_What is needed_
Produce the tally of lines in the material below that hold "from", without anything else.

○ ○ ○ ○ ○ ○ ○

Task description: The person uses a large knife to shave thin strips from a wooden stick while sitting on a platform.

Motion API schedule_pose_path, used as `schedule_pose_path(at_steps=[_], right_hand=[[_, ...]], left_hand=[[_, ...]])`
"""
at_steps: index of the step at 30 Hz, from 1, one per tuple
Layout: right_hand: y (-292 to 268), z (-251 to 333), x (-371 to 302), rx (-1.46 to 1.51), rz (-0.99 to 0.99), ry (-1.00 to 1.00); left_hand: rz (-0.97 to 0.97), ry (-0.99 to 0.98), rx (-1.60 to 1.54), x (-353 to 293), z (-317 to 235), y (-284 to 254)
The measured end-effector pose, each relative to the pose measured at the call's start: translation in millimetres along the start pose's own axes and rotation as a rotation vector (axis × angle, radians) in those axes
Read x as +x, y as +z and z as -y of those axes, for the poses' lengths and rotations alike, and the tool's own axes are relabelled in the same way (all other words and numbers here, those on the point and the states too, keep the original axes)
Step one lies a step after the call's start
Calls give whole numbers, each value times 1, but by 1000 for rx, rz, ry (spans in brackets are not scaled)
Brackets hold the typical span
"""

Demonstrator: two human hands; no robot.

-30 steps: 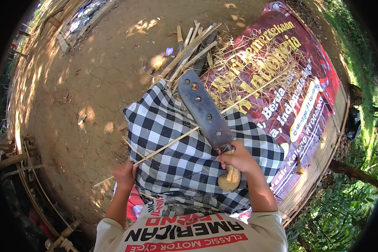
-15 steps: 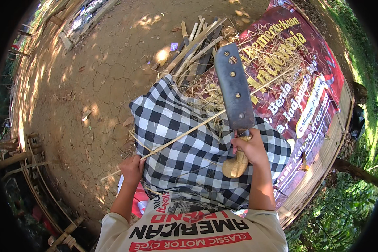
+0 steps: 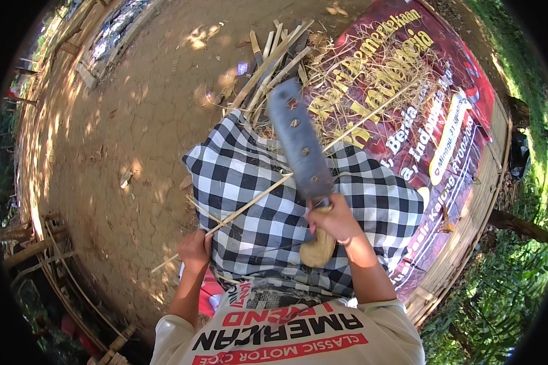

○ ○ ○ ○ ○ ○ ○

_Answer space_
2